The two of them go upstairs. Ruby is still lying on the floor, staring at the ceiling. “I’m star-crossed,” she says.

“Don’t be so dramatic,” I say.

“Can I sleep here?”

“It’s the only place you
can
sleep. The blankets are folded on the chest in the corner.”

“I mean on the floor. I’m comfortable.”

“Suit yourself.”

I go into the kitchen to turn out the lights. It smells of turkey. On the table is a large bottle of very, very good olive oil.

The lamps in the windows of the dining room and living room
are on, too. There must be a moon; I can see the tree branches in bas relief against the sky, a few hardy leaves holding on as November rattles to a close. On Monday José will come and remove the cornstalks and the pumpkins, and next week I will begin to put up the greenery and the garlands.

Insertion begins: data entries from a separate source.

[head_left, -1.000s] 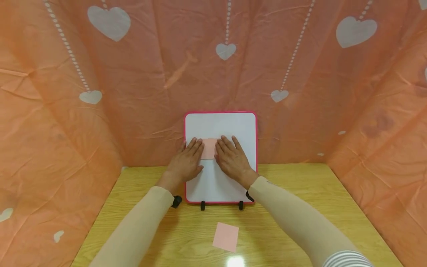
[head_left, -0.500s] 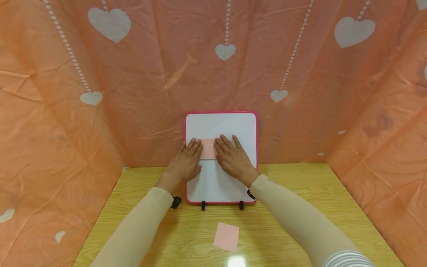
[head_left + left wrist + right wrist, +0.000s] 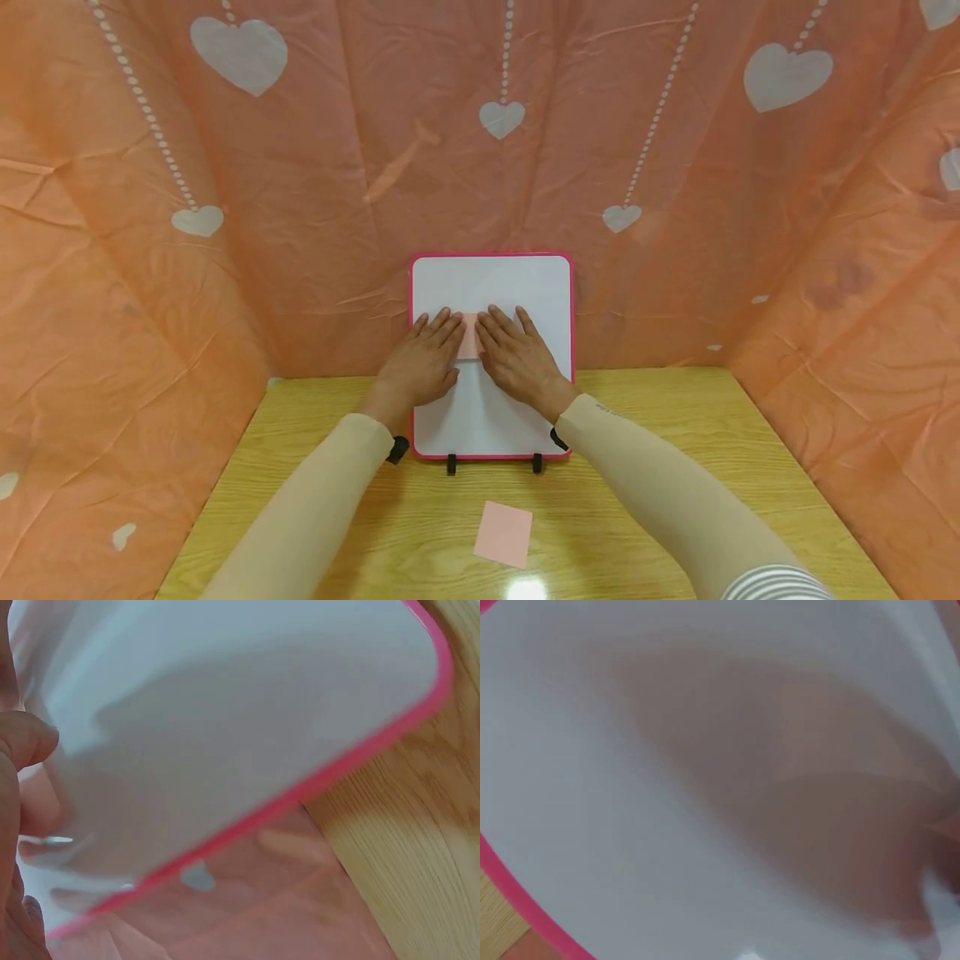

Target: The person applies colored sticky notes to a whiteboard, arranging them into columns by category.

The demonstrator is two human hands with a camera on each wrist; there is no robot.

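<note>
A small whiteboard [image 3: 491, 279] with a pink frame stands upright at the back of the table. Across its middle lies a pink square of paper, perhaps a sticky note [image 3: 469, 337], its two sides covered by hands. My left hand [image 3: 422, 360] rests flat on the paper's left part, fingers extended upward. From the other side my right hand [image 3: 520, 357] presses the right part with straight fingers. In the left wrist view the left thumb [image 3: 30, 739] shows at the edge, over the white surface. The right wrist view holds mostly board and blurred hand reflection.
A second pink paper square [image 3: 503, 535] lies on the wooden table [image 3: 645, 500] in front of the board. Two black stand feet [image 3: 452, 464] support the board's lower edge. Orange cloth [image 3: 315, 275] with white hearts surrounds the table at the back and sides.
Both hands have slid slightly inward, the left one more, so a narrower strip of the pink paper on the board shows between them. The paper on the table stays put.
</note>
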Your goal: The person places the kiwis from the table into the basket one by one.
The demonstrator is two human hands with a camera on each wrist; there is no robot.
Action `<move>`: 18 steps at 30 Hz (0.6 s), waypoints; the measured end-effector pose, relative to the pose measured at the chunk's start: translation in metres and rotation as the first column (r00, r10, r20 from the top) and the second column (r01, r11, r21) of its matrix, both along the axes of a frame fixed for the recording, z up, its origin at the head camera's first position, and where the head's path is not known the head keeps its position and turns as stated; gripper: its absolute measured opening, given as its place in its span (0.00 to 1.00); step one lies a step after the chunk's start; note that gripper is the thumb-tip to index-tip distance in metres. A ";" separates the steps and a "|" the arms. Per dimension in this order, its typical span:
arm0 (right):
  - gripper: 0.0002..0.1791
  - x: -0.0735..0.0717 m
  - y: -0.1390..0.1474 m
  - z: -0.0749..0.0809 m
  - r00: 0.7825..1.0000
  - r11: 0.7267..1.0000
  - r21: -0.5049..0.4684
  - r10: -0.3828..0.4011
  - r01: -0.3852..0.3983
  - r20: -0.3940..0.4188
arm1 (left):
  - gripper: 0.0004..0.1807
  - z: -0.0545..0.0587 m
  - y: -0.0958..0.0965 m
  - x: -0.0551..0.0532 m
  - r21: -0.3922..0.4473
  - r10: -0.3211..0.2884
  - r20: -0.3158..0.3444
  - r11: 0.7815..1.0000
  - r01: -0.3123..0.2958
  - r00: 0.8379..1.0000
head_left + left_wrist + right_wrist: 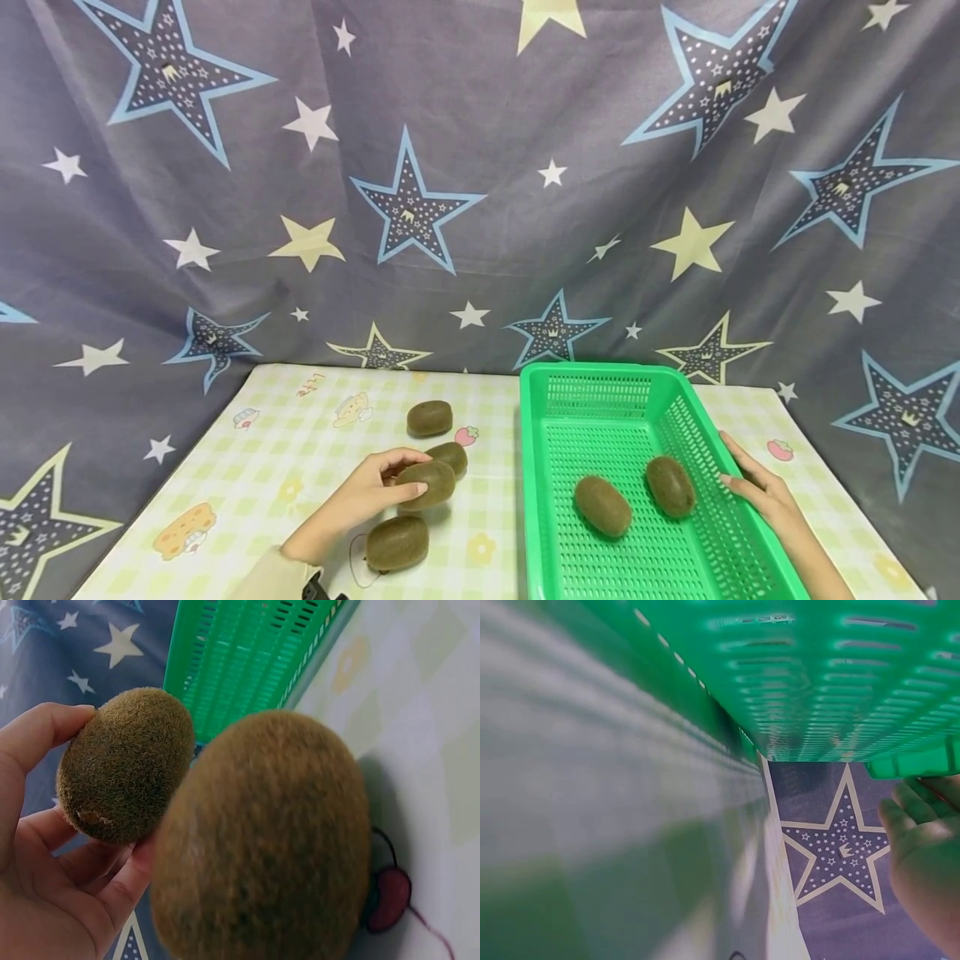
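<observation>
In the head view my left hand (pixel 381 483) grips a brown kiwi (pixel 429 486) between thumb and fingers, the fruit standing out over the patterned cloth. Another kiwi (pixel 448 457) shows partly behind it, and one more kiwi (pixel 430 418) lies farther back. Nearer to me, a kiwi (pixel 397 543) sits below the hand; the left wrist view has a kiwi (pixel 262 840) large in front of the held one (pixel 127 761). On the right side of the green basket (pixel 530 483), my right hand (pixel 772 493) holds the rim, thumb over it and fingers at its outside.
Two kiwis, one on the left (pixel 603 506) and one on the right (pixel 671 487), lie inside the perforated basket. A checked tablecloth (pixel 262 450) covers the table. Behind its far edge hangs a dark curtain (pixel 480 100) printed with stars.
</observation>
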State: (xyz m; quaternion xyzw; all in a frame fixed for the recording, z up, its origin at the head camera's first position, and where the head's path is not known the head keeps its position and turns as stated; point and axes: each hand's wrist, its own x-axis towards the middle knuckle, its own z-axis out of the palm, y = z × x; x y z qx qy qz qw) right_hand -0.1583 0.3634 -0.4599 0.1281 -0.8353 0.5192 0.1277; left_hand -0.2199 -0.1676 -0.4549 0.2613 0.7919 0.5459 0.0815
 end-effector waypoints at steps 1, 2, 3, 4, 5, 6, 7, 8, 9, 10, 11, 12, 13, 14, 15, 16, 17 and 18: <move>0.30 0.000 0.000 0.000 1.000 1.000 0.000 0.002 -0.002 -0.004 | 0.17 0.000 0.001 0.000 -0.002 0.001 0.002 1.000 -0.001 1.000; 0.30 -0.001 0.000 0.000 1.000 1.000 -0.001 0.002 -0.002 -0.009 | 0.17 0.000 0.003 0.000 -0.004 0.004 0.006 1.000 -0.004 1.000; 0.30 -0.001 0.000 0.000 1.000 1.000 0.000 0.000 0.000 -0.005 | 0.18 0.001 0.004 0.000 -0.007 0.007 0.010 1.000 -0.007 1.000; 0.30 -0.001 0.000 0.000 1.000 1.000 -0.002 -0.001 0.001 -0.007 | 0.18 0.001 0.006 0.000 -0.010 0.007 0.011 1.000 -0.007 1.000; 0.30 -0.001 0.001 0.000 1.000 1.000 0.003 -0.007 0.007 0.000 | 0.18 0.002 0.008 -0.001 -0.015 0.008 0.013 1.000 -0.007 1.000; 0.30 -0.001 0.001 0.000 1.000 1.000 0.006 -0.013 0.013 0.013 | 0.18 0.003 0.010 -0.001 -0.019 0.009 0.019 1.000 -0.009 1.000; 0.30 -0.001 0.001 0.000 1.000 1.000 0.009 -0.018 0.018 0.024 | 0.18 0.004 0.012 -0.001 -0.027 0.012 0.023 1.000 -0.011 1.000; 0.30 -0.001 0.001 0.000 0.999 1.000 0.012 -0.024 0.024 0.035 | 0.18 0.005 0.014 -0.001 -0.030 0.011 0.023 1.000 -0.011 1.000; 0.30 -0.001 0.001 0.000 0.998 0.999 0.016 -0.030 0.029 0.046 | 0.18 0.006 0.016 -0.002 -0.032 0.011 0.025 0.999 -0.010 1.000; 0.30 -0.001 0.001 0.000 0.998 0.999 0.021 -0.034 0.033 0.049 | 0.19 0.008 0.018 -0.002 -0.033 0.011 0.026 0.999 -0.010 1.000; 0.31 -0.001 0.001 0.000 0.998 0.999 0.028 -0.040 0.039 0.054 | 0.19 0.009 0.020 -0.002 -0.031 0.009 0.026 0.999 -0.008 1.000; 0.31 -0.001 0.002 0.000 0.998 0.999 0.028 -0.039 0.038 0.051 | 0.19 0.010 0.023 -0.003 -0.025 0.005 0.025 1.000 -0.005 1.000; 0.31 -0.001 0.002 -0.001 0.999 0.999 0.022 -0.033 0.032 0.039 | 0.19 0.011 0.024 -0.004 -0.016 0.000 0.022 1.000 0.000 1.000; 0.31 -0.001 0.002 -0.001 0.999 1.000 0.015 -0.025 0.025 0.026 | 0.19 0.012 0.026 -0.004 -0.006 -0.006 0.020 1.000 0.006 1.000; 0.31 -0.001 0.002 -0.001 1.000 1.000 0.014 -0.020 0.020 0.017 | 0.19 0.013 0.028 -0.005 0.006 -0.013 0.020 1.000 0.012 1.000; 0.31 -0.001 0.001 -0.001 1.000 1.000 0.013 -0.017 0.016 0.013 | 0.19 0.014 0.030 -0.005 0.021 -0.021 0.020 1.000 0.020 1.000; 0.31 -0.001 0.001 -0.001 1.000 1.000 0.006 -0.009 0.009 0.006 | 0.19 0.015 0.032 -0.005 0.033 -0.027 0.020 0.999 0.026 0.999; 0.31 -0.001 0.002 -0.001 1.000 1.000 0.005 -0.009 0.009 0.005 | 0.20 0.016 0.034 -0.005 0.050 -0.034 0.026 0.998 0.033 0.999</move>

Across the street I see movement, and I wonder whether a deer is crossing to our backyard, to crop the top from the faded butterfly bushes against the side of the garage. As I turn out the last lamp, I see a man rising from a seated position on the steps to the Jacksons’ front door. I step back unconsciously. “Your call,” Rickie had said the last time he brought me home, bringing up the idea of outdoor lighting again. There have been two robberies in town in the past few months, although nothing much was taken—some spare cash, a little jewelry. But by the time I go to the window again no one is there. I can tell by a change in the darkness and the shadows that Alice has put out the reading lamp in Ruby’s room. The street outside is empty, a long tunnel of trees embracing across the dark strip of the asphalt. The house is quiet, and very full, and Ruby is asleep on the den floor, and I go upstairs to bed.